By BROOKE AND BREANNA BENNETT

Special to South Florida Times

During the Kwanzaa holiday, our father took us on a Daddy-Daughters date. He suggested having lunch and watching “Rogue One: A Star Wars Story,” but we preferred to see “Hidden Figures,” the new movie about the Black women mathematicians who helped Astronaut John Glenn orbit the earth. Daddy agreed that this was a better choice.

As we watched the movie, and even for days afterwards, we thought about how wonderful it was that all kinds of Americans worked for

NASA during the time when segregation was the rule. There is still plenty of segregation in today’s society, but it was widely accepted by everyone in the old days.

Leaders at NASA seemed to be more interested in a person’s unique scientific and mathematical knowledge and creativity than the color of their skin. Sounds like a good place for us to train! We were impressed that Katherine Johnson, Mary Jackson and Dorothy Vaughan used their brilliance to outperform, and outwit others. Instead of complaining, they took action to accomplish their goals of earning an engineering degree, becoming a supervisor and attending closed-door meetings where major decisions were made. We want to be just like that when we grow up.

Did you know that anyone (Black or white, male or female) could calculate numbers quickly and accurately in their heads? We didn’t know that! We were fascinated when we saw the actress playing Katherine Johnson calculate figures so quickly. She didn’t even use a calculator!

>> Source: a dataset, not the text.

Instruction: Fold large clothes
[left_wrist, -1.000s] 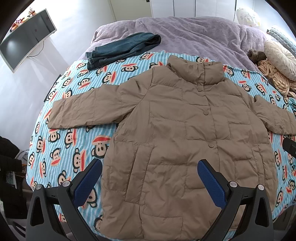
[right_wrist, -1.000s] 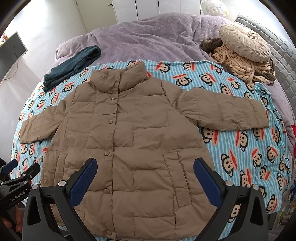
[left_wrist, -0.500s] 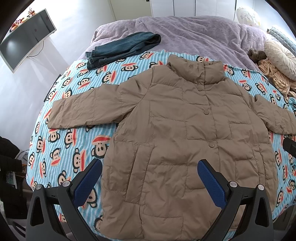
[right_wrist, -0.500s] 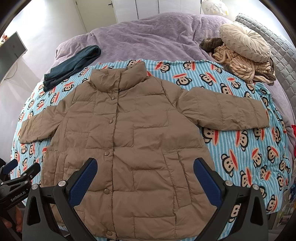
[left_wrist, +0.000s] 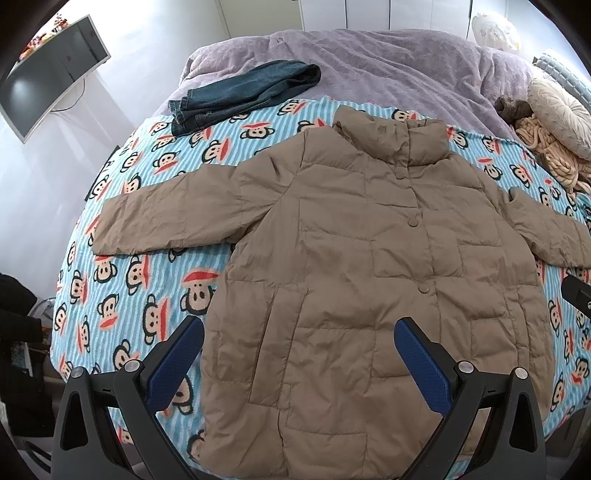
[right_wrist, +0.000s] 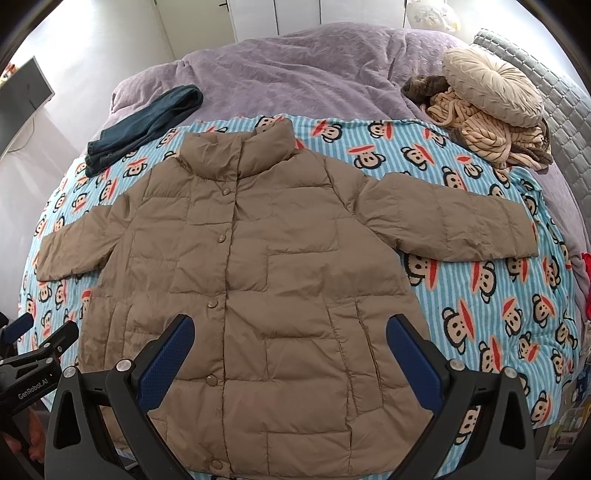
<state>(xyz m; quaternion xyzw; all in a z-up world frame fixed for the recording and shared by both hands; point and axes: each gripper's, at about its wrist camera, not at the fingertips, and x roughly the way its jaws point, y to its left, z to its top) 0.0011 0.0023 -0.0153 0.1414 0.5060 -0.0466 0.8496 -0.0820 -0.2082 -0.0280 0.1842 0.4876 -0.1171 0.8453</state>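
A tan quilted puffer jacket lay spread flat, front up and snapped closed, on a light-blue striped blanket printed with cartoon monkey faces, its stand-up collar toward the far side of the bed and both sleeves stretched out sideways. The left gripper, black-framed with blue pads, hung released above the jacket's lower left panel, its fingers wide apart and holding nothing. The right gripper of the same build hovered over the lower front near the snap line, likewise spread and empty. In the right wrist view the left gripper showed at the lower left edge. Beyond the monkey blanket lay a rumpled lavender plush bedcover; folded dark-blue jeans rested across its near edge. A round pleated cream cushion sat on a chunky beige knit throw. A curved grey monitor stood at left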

Last year, when we attended school in America for the first time, we found math to be quite challenging. We have been working super hard mastering math strategies, and look forward to the day when we, too, can calculate hidden figures in our minds.

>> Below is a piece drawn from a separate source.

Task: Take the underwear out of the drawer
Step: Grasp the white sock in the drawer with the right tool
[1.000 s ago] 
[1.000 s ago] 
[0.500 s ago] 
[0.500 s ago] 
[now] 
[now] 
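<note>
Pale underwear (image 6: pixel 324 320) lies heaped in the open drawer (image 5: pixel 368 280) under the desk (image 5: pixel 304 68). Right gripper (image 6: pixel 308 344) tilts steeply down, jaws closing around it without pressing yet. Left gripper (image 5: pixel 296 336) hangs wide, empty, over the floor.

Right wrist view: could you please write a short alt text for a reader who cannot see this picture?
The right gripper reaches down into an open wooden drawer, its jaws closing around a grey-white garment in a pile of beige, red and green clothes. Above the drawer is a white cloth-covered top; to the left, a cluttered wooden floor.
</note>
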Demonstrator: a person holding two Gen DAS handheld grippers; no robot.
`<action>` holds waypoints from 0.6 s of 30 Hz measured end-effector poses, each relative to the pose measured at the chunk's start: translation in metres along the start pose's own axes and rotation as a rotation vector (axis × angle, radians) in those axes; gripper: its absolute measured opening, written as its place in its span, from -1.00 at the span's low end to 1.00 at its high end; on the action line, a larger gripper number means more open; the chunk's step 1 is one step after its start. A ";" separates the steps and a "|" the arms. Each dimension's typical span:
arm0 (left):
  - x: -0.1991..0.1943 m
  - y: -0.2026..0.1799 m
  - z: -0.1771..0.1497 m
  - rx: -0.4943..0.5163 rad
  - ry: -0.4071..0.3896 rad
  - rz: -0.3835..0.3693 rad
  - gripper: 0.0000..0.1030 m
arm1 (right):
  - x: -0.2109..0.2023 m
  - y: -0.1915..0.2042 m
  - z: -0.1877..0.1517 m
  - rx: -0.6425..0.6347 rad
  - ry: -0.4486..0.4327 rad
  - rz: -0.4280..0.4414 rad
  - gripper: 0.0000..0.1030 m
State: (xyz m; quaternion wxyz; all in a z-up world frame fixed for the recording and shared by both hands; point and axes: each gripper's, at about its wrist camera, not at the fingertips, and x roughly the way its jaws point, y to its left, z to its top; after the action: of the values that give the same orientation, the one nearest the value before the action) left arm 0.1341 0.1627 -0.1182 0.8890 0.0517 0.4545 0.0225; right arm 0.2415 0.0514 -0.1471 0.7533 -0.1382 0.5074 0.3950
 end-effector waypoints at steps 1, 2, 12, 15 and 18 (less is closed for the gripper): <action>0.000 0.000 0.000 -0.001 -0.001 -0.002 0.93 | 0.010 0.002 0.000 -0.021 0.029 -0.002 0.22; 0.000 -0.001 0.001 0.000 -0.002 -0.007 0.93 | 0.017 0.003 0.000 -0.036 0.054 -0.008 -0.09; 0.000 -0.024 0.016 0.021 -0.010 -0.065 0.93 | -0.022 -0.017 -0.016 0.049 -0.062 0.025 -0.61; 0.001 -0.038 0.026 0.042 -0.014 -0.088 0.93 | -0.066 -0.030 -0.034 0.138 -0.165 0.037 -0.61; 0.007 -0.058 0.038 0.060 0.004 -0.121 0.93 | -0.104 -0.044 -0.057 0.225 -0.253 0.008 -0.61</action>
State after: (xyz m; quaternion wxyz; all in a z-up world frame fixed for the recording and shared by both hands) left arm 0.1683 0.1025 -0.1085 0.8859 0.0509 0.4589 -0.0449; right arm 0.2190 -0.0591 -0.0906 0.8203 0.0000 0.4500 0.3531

“Hidden Figures” made us think about the women in our family who were also hidden. Our father’s maternal grandmother, Annie Lee Hawthorne Pope (everyone called her “Sweets” because Daddy said she always gave him sweets), had a bachelor’s degree in Home Economics from Paine College in Augusta, Georgia, and worked as a librarian. Yet, she earned less money than our great grandfather, Willie Pope, who was a carpenter. Our father’s paternal great grandmother, Emma Pope, attended Spelman College in Atlanta, but left college before graduation to get married.

Meanwhile, our maternal great grandmother, Mother Hilda Ward, was illiterate. Yet, she became a lay midwife, store owner and Seventh Day Adventist pastor’s wife in San Salvador, Bahamas.

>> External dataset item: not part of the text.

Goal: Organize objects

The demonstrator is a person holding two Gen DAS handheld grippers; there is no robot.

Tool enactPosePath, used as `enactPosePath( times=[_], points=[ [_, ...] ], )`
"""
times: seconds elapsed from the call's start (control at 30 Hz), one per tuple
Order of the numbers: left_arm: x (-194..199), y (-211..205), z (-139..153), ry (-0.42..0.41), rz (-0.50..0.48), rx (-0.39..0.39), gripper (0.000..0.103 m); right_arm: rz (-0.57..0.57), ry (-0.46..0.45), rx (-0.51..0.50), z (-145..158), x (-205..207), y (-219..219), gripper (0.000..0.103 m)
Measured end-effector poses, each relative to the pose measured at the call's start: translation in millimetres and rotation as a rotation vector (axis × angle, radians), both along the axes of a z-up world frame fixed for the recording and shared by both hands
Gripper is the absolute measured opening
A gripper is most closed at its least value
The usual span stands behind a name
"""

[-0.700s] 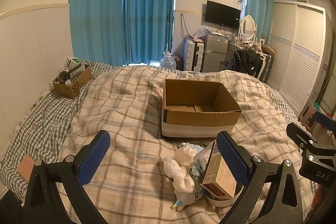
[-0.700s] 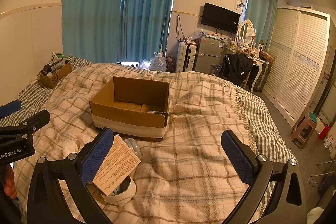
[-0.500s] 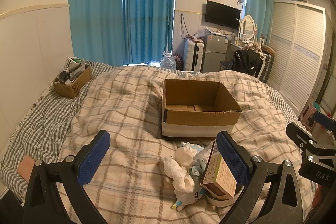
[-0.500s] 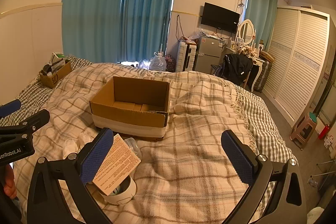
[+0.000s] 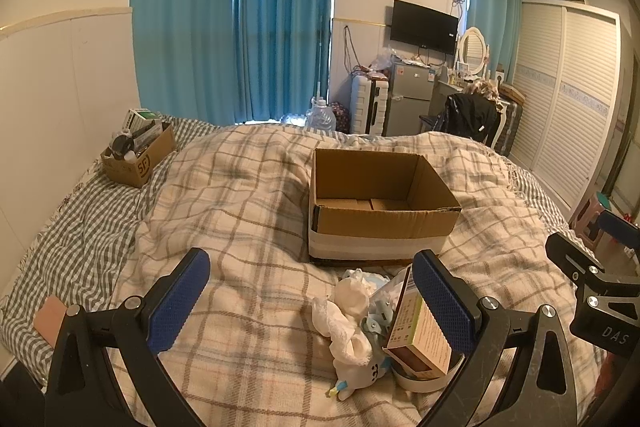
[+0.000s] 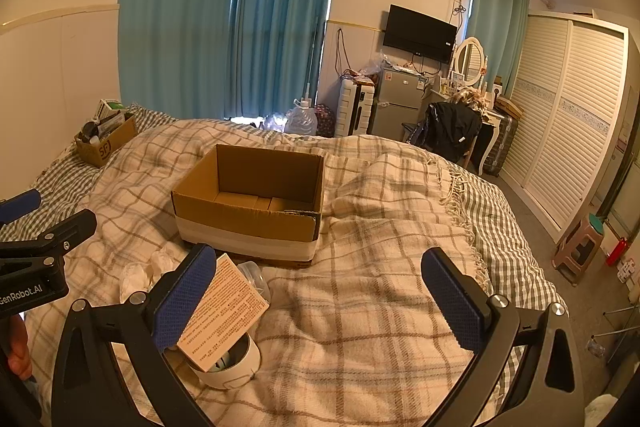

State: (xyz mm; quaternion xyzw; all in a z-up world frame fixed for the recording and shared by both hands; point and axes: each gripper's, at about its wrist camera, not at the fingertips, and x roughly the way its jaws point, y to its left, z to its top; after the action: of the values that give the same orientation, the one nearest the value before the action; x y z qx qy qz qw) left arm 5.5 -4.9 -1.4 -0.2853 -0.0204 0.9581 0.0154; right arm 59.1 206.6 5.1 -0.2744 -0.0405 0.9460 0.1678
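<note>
Both grippers are hovering low in frame over the plaid blanket [image 6: 360, 327]. The left gripper [image 5: 312, 303] and the right gripper [image 6: 320, 295] are standing fully open, holding nothing. Nearest, a small pile is lying at lower centre-right of the left view: a white cloth toy [image 5: 348, 327], a printed carton [image 5: 420, 331] and a white round container [image 6: 236, 363]. The carton is sitting just beside the left gripper's right finger [image 5: 444, 303]. Beyond, the cardboard box [image 5: 380, 203] is sitting empty; sorting appears not yet begun.

Left tongs [image 5: 312, 303] wide open, right tongs [image 6: 320, 299] wide open, both angled downward
</note>
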Motion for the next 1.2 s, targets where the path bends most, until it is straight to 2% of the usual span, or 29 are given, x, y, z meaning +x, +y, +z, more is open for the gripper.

Our maternal grandmother, Esther Ward Barnett, was the first woman newspaper photographer in the Bahamas. She took photographs of Queen Elizabeth and other dignitaries, but no one knows her name.

We all have hidden figures in our lives, and we must tell their stories and let the world know their names!

Brooke and Breanna Bennett are nine-year- old gifted twins in Fourth Grade. Their father, Bradley Bennett, was the inaugural executive editor of the South Florida Times, and their mother, Adeyela Albury Bennett, is a board member of the Florida Association for the Gifted. The family returned to America in 2015 after living in Dubai for five years.